### TASK DESCRIPTION
Make an exact copy of the entries below.

*** Opening of DATASET CONTENT ***

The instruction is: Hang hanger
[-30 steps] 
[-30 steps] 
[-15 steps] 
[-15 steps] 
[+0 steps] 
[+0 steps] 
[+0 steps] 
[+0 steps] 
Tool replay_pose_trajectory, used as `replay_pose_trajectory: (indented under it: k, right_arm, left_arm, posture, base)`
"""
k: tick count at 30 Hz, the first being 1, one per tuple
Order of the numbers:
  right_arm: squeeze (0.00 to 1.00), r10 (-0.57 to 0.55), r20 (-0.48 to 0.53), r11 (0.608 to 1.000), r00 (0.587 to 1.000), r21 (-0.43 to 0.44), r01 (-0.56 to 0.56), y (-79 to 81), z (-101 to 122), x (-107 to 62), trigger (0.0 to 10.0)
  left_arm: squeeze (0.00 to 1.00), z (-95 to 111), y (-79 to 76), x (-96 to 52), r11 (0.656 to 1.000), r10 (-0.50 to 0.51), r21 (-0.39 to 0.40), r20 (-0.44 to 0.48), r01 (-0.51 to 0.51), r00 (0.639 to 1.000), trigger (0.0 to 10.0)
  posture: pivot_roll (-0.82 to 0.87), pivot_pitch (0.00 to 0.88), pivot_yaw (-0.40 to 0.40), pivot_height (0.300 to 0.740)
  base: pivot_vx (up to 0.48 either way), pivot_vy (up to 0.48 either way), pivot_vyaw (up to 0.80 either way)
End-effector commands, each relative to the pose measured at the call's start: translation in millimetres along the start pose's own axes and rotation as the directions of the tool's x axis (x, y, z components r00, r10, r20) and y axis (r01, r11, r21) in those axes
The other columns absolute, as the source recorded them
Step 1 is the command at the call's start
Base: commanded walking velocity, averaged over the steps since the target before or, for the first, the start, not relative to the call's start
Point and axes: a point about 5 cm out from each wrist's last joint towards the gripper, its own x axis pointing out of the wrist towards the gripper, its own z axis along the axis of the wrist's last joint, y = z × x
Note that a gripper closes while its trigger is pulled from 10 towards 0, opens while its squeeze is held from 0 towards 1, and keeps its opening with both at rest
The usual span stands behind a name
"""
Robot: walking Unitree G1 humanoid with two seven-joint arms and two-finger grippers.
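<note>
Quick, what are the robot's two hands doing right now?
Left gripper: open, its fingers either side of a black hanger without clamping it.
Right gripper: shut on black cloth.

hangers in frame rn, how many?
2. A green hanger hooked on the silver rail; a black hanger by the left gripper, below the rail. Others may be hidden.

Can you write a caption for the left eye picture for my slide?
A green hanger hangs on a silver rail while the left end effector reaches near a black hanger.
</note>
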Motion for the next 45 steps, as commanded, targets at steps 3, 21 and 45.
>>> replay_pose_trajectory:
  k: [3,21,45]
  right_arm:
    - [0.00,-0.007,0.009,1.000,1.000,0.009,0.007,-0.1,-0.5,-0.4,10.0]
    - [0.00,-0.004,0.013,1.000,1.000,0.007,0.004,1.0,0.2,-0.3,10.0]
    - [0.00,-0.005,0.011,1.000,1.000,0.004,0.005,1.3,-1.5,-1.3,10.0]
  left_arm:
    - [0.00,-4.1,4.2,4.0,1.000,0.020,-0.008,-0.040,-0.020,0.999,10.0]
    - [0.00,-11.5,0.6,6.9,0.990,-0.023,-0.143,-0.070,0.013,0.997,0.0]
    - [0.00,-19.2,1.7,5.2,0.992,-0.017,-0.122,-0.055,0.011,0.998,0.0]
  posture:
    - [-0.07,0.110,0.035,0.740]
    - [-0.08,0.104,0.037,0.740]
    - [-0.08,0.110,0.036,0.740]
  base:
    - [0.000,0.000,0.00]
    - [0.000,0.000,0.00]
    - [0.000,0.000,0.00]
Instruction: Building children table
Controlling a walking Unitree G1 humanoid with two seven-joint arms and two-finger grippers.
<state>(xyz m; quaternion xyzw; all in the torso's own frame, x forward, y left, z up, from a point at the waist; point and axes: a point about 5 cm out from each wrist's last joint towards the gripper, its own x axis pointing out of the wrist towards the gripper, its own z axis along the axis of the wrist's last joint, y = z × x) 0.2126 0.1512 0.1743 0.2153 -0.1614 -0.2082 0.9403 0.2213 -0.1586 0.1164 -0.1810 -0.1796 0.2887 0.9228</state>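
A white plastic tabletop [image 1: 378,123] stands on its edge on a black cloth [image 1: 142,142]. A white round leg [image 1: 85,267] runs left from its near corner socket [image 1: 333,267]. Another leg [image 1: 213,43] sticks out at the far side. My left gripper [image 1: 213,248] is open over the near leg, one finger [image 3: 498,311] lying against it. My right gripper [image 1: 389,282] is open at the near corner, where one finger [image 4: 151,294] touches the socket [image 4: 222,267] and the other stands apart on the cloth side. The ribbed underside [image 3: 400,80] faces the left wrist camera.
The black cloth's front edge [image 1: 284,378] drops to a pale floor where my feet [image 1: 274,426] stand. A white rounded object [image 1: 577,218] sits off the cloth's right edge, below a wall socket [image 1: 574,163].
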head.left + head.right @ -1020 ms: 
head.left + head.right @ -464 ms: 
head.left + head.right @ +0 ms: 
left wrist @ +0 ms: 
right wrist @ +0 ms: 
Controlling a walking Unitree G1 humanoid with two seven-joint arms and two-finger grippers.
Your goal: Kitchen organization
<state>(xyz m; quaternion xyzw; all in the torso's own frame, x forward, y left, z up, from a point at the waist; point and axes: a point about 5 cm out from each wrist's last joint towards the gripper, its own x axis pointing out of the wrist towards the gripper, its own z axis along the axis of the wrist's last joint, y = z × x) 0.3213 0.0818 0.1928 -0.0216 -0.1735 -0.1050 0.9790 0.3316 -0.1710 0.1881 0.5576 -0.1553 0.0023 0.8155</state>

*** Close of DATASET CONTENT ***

### THE COMPLETED TASK
The instruction is: Hang hanger
[-30 steps] 
[-30 steps] 
[-15 steps] 
[-15 steps] 
[+0 steps] 
[+0 steps] 
[+0 steps] 
[+0 steps] 
Tool replay_pose_trajectory, used as `replay_pose_trajectory: (indented under it: k, right_arm, left_arm, posture, base)`
"""
k: tick count at 30 Hz, the first being 1, one per tuple
Order of the numbers:
  right_arm: squeeze (0.00 to 1.00), r10 (-0.57 to 0.55), r20 (-0.48 to 0.53), r11 (0.608 to 1.000), r00 (0.587 to 1.000), r21 (-0.43 to 0.44), r01 (-0.56 to 0.56), y (-79 to 81), z (-101 to 122), x (-107 to 62), trigger (0.0 to 10.0)
  left_arm: squeeze (0.00 to 1.00), z (-95 to 111), y (-79 to 76), x (-96 to 52), r11 (0.656 to 1.000), r10 (-0.50 to 0.51), r21 (-0.39 to 0.40), r20 (-0.44 to 0.48), r01 (-0.51 to 0.51), r00 (0.639 to 1.000), trigger (0.0 to 10.0)
  posture: pivot_roll (-0.82 to 0.87), pivot_pitch (0.00 to 0.88), pivot_yaw (-0.40 to 0.40), pivot_height (0.300 to 0.740)
  base: pivot_vx (up to 0.48 either way), pivot_vy (up to 0.48 either way), pivot_vyaw (up to 0.80 either way)
End-effector commands, each relative to the pose measured at the call's start: translation in millimetres along the start pose's own axes and rotation as the directions of the tool's x axis (x, y, z components r00, r10, r20) and y axis (r01, r11, r21) in those axes
The other columns absolute, as the source recorded them
Step 1 is the command at the call's start
Base: commanded walking velocity, averaged over the steps since the target before or, for the first, the start, not relative to the call's start
Point and axes: a point about 5 cm out from each wrist's last joint towards the gripper, its own x axis pointing out of the wrist towards the gripper, its own z axis along the axis of the wrist's last joint, y = z × x
Note that a gripper closes while its trigger is pulled from 10 towards 0, opens while its squeeze is held from 0 towards 1, and keeps its opening with both at rest
The usual span stands behind a name
"""
Robot: walking Unitree G1 humanoid with two seven-joint arms and two-finger grippers.
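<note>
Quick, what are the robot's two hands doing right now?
Left gripper: open, its fingers either side of a black hanger without clamping it.
Right gripper: shut on black cloth.

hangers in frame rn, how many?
2. A green hanger hooked on the silver rail; a black hanger by the left gripper, below the rail. Others may be hidden.

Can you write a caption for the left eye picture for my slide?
A green hanger hangs on a silver rail while the left end effector reaches near a black hanger.
</note>
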Motion for the next 45 steps, as commanded, targets at steps 3, 21 and 45.
>>> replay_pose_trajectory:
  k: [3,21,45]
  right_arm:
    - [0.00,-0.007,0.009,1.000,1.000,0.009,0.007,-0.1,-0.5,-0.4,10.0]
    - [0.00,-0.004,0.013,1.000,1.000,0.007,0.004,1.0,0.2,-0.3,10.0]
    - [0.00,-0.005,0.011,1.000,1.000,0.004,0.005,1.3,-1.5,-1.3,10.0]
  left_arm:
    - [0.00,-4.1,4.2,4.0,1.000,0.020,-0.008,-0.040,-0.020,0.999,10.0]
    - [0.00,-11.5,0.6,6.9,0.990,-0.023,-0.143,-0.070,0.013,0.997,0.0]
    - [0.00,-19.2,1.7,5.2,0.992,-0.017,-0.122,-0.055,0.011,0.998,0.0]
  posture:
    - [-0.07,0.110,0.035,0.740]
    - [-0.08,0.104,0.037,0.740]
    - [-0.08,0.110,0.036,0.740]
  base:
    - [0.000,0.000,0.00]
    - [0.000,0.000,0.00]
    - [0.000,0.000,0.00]
Instruction: Building children table
Controlling a walking Unitree G1 humanoid with two seven-joint arms and two-finger grippers.
<state>(xyz m; quaternion xyzw; all in the torso's own frame, x forward, y left, z up, from a point at the waist; point and axes: a point about 5 cm out from each wrist's last joint towards the gripper, its own x axis pointing out of the wrist towards the gripper, its own z axis along the axis of the wrist's last joint, y = z × x) 0.2126 0.1512 0.1743 0.2153 -0.1614 -0.2082 0.9403 0.2213 -0.1586 0.1164 -0.1810 -0.1796 0.2887 0.9228</state>
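A white plastic tabletop [image 1: 378,123] stands on its edge on a black cloth [image 1: 142,142]. A white round leg [image 1: 85,267] runs left from its near corner socket [image 1: 333,267]. Another leg [image 1: 213,43] sticks out at the far side. My left gripper [image 1: 213,248] is open over the near leg, one finger [image 3: 498,311] lying against it. My right gripper [image 1: 389,282] is open at the near corner, where one finger [image 4: 151,294] touches the socket [image 4: 222,267] and the other stands apart on the cloth side. The ribbed underside [image 3: 400,80] faces the left wrist camera.
The black cloth's front edge [image 1: 284,378] drops to a pale floor where my feet [image 1: 274,426] stand. A white rounded object [image 1: 577,218] sits off the cloth's right edge, below a wall socket [image 1: 574,163].
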head.left + head.right @ -1020 ms: 
head.left + head.right @ -464 ms: 
head.left + head.right @ +0 ms: 
left wrist @ +0 ms: 
right wrist @ +0 ms: 
Controlling a walking Unitree G1 humanoid with two seven-joint arms and two-finger grippers.
Your goal: Kitchen organization
<state>(xyz m; quaternion xyzw; all in the torso's own frame, x forward, y left, z up, from a point at the waist; point and axes: a point about 5 cm out from each wrist's last joint towards the gripper, its own x axis pointing out of the wrist towards the gripper, its own z axis along the axis of the wrist's last joint, y = z × x) 0.3213 0.0818 0.1928 -0.0216 -0.1735 -0.1050 0.9790 0.3316 -0.1710 0.1881 0.5576 -0.1553 0.0023 0.8155</state>

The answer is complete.